Shri Chamunda Devi Mandir also known as Chamunda Nandikeshwar Dham is a temple dedicated to Shri Chamunda Devi, a form of Goddess Durga, located at 19 km away from Palampur town in Dharamshala Tehsil of Kangra district of the Northern Indian state of Himachal Pradesh. This is one of the most prominent temples in Himachal Pradesh and one of the most popular all over India. It is believed that whatever vow is prayed here manifests in reality. The much older Aadi Himani Chamunda which is also the original shrine, is situated at the hilltop, making it difficult for pilgrims to reach. Thus, this temple was constructed around 400 years ago for the ease of the believers.

Legend 
This ancient temple is said to have been constructed in the 16th century and has considerable spiritual legend attached to it. According to one folklore, a 16th Century king and a priest prayed to the goddess Chamunda, asking for her consent to shift the idol to a more accessible location.
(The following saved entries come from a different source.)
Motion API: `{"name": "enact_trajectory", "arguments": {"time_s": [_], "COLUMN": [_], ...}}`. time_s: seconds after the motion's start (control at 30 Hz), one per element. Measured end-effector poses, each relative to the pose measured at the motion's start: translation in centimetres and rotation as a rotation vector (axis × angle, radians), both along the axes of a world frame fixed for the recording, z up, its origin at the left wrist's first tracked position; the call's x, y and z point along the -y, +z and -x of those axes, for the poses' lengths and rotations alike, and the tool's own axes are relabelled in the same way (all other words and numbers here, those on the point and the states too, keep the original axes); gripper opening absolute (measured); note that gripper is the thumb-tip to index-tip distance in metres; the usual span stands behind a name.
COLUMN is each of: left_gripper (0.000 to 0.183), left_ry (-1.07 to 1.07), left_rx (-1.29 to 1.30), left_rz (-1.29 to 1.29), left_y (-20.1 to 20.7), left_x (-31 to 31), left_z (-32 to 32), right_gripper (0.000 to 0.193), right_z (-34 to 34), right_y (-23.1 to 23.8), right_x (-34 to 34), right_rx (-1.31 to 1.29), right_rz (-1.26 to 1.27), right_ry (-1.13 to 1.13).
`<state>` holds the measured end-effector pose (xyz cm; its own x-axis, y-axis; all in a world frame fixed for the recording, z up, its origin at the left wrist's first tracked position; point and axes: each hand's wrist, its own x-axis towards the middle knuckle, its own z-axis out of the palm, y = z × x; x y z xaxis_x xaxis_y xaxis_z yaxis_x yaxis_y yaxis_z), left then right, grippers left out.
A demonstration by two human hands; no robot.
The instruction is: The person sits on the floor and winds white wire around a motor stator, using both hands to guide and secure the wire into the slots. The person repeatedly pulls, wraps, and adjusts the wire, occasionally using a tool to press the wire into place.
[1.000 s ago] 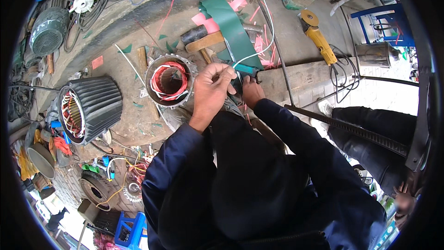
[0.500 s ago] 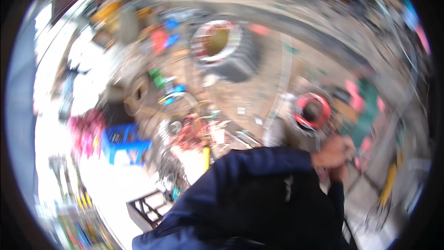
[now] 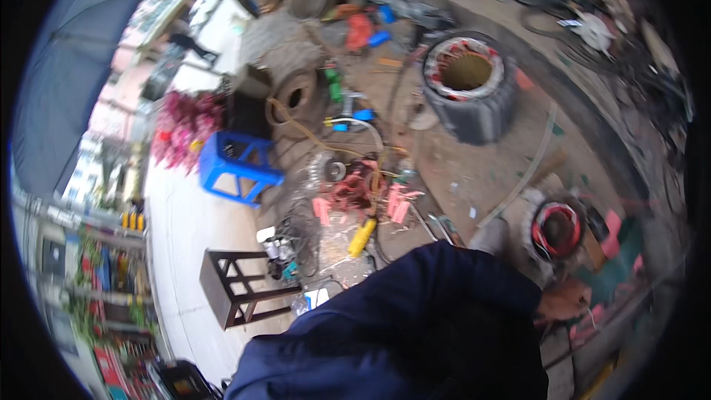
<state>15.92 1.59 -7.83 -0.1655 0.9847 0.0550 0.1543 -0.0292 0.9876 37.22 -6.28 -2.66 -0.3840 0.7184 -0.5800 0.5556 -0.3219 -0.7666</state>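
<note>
My left hand (image 3: 566, 299) reaches out of a dark blue sleeve (image 3: 444, 289) that crosses the lower middle of the view. Its fingers look curled together, and a thin pale strand (image 3: 591, 317) shows at their tips; what they hold is too blurred to make out. Just beyond the hand stands a small motor stator (image 3: 535, 241) with a red-lined round opening. Pink pieces (image 3: 612, 231) and a green sheet (image 3: 622, 255) lie to the right of it. I cannot see my right hand.
A larger ribbed stator (image 3: 474, 120) stands upright farther off. To the left are a blue plastic stool (image 3: 235, 172), a dark wooden stool (image 3: 222, 289), red wire bundles (image 3: 355, 189) and a yellow tool-like object (image 3: 362, 237). A low kerb (image 3: 518, 44) with cables and scrap runs behind.
The view has swung left, so the scene sits farther right. Both hands showed together beside the small stator earlier; only the left one shows now.
</note>
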Motion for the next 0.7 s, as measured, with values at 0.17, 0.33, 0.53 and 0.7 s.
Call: {"name": "enact_trajectory", "arguments": {"time_s": [0.17,0.33,0.53,0.7], "left_gripper": [0.02,0.014,0.014,0.015], "left_ry": [-0.065,-0.084,-0.099,-0.119], "left_rx": [0.014,0.169,0.218,0.187], "left_rz": [0.064,0.151,0.283,0.22], "left_y": [1.0,4.2,5.5,4.8], "left_x": [0.6,1.1,1.8,2.1], "left_z": [1.8,2.5,0.9,0.9], "right_gripper": [0.05,0.059,0.072,0.077], "right_z": [-3.7,-6.1,-6.1,-6.1], "right_y": [7.8,9.0,10.0,9.2], "right_x": [4.5,6.0,5.6,5.2], "right_rx": [-0.115,-0.321,-0.393,-0.393], "right_rz": [0.151,0.26,0.373,0.353], "right_ry": [-0.223,-0.209,-0.203,-0.21]}}
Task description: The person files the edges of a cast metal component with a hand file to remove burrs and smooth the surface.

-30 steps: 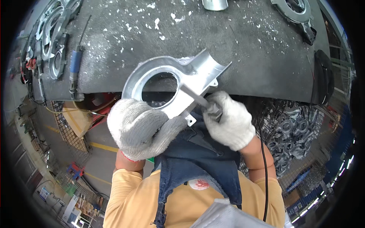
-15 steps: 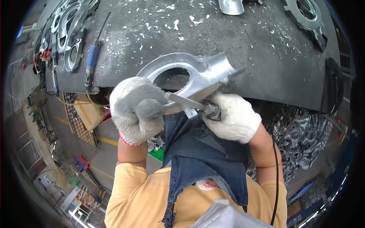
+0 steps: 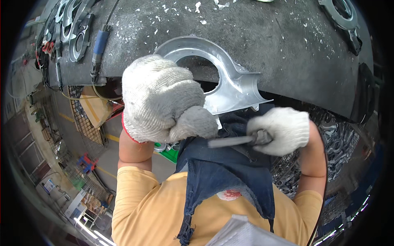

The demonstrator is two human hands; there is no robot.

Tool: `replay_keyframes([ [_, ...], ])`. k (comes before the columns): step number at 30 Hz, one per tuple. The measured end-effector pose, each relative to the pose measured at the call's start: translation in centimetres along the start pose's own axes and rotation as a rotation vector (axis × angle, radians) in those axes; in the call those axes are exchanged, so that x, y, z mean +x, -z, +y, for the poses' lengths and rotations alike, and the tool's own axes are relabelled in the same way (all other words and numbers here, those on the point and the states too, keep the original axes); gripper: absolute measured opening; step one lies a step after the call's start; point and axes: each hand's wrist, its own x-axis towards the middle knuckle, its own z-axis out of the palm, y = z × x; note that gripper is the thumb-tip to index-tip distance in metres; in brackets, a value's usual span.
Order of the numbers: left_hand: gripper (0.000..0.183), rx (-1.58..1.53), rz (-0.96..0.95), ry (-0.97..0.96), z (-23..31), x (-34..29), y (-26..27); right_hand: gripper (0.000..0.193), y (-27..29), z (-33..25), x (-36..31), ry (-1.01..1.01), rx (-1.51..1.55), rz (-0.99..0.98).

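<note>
A silvery cast metal part (image 3: 230,92), shaped as a ring with a flared spout, is tilted at the near edge of the dark workbench. My gloved left hand (image 3: 164,100) is closed around the left side of its ring, hiding that portion and the fingertips. My gloved right hand (image 3: 281,131) grips the dark handle of a flat-bladed hand tool (image 3: 230,142). Its blade points left, below the spout and apart from the part. Motion blurs the blade, so whether it is a file or a knife cannot be made out.
White flakes lie scattered on the workbench (image 3: 287,53). A blue-bodied pen-like tool (image 3: 99,43) with a thin tip lies at the left, beside several ring castings (image 3: 79,43). Another casting (image 3: 342,18) sits far right. Below the bench edge are wire bins of parts (image 3: 334,143). A black cord runs beside my right arm.
The flat-bladed tool has swung away from the part, down and right with my right hand. The part has turned in my left hand, its spout now pointing lower right.
</note>
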Motion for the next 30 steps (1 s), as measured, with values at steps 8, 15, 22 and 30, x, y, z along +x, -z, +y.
replay_keyframes([
  [8,0.058,0.091,-0.137,-0.265,1.0,2.2,-0.1,0.028,2.3,-1.7,0.2,-0.183,-0.237,-0.124],
  [15,0.038,-0.161,0.02,0.014,0.8,1.0,-0.5,0.015,0.7,-1.6,-2.1,-0.078,-0.195,0.161],
  [22,0.041,-0.374,0.117,0.238,-1.3,-0.6,-2.5,0.018,-3.9,0.2,-0.2,0.054,-0.393,0.983],
  [30,0.035,-0.332,-0.034,0.144,-0.9,1.4,-0.7,0.031,-5.8,0.3,2.6,0.002,-0.232,1.187],
])
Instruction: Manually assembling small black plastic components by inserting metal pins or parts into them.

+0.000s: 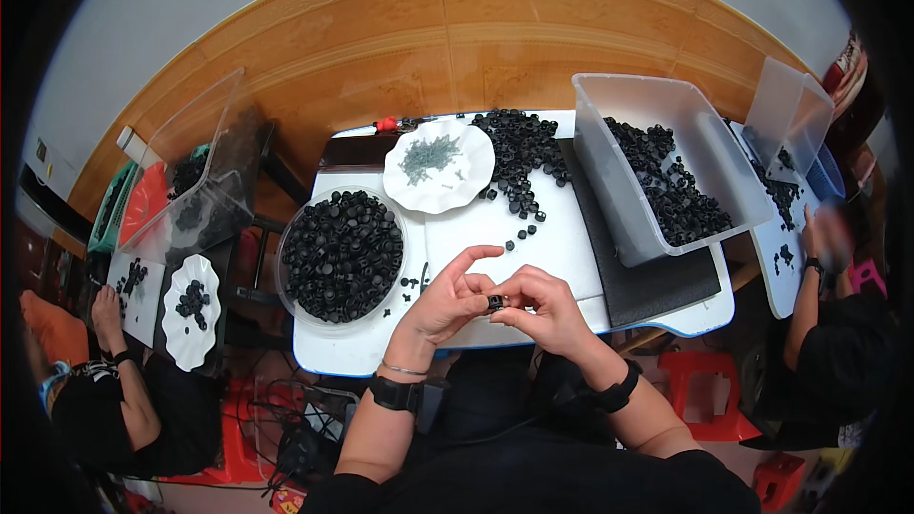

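Just over the front edge of the white table (476,247), both my hands meet on one small black plastic part (494,303). My left hand (440,301) pinches it between thumb and finger, index finger raised. From the other side, the thumb and fingertips of my right hand (541,309) are closed at the same part; whether they also hold a tiny piece is too small to tell. Left of my hands stands a round clear tub (405,271) full of black caps (341,243). Several tiny black pieces (409,283) lie between tub and left hand.
A white scalloped plate (405,192) holds small greyish pins. Loose black parts (519,148) are heaped behind. A translucent bin (628,228) of black parts stands on a dark mat (666,287) at right. Co-workers sit at left (124,400) and right (828,343), beside red stools (700,390).
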`<act>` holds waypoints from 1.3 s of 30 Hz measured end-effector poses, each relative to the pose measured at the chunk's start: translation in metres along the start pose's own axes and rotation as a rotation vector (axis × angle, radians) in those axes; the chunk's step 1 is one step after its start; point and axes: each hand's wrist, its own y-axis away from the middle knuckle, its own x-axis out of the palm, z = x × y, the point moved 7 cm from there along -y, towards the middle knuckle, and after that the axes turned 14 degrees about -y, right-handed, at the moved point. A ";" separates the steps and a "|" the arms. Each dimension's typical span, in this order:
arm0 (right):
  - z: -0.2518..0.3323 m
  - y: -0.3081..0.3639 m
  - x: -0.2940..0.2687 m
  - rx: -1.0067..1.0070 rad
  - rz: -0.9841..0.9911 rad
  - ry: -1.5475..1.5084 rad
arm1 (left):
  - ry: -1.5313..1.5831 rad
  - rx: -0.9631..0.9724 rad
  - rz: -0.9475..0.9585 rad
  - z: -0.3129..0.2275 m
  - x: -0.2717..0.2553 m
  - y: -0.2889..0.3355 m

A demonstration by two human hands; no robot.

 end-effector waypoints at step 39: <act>-0.079 -0.004 -0.068 0.046 -0.344 0.110 | -1.998 0.350 -1.050 -0.163 -0.119 0.070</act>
The legend suggests that the goddess appeared in the priest's dream and suggested him the exact location from where the idol would be found. The king was informed of the same and his men recovered the ancient idol and installed it at the place where the temple is built now.

Popularity 
It is one of the most famous temples in India. The Chamunda Devi Temple has always been a tourist attraction for people who visit Palampur. The temple attracts travellers from all parts of India, not only because there are a lot of spiritual legends attached to it, but also because the temple is ancient and because of its Himachali architecture. The ancient idol of Shri Chamunda Devi is a common subject of interest among travellers, photographers and devotees alike. Apart from the plenty of tourists who visit the Chamunda Devi Temple as a major tourist attraction of Palampur, the local residents of the hill town consider it one of the holiest places of worship in the area, especially because of its many legends and history that are attached to it. These residents and other devotees from the neighbouring hill towns visit this temple in order to offer their prayers to the goddess.

A small temple named Jakhni Mata Mandir is situated on a hilltop that overlooks the valley. It is accessible by a short mountain drive.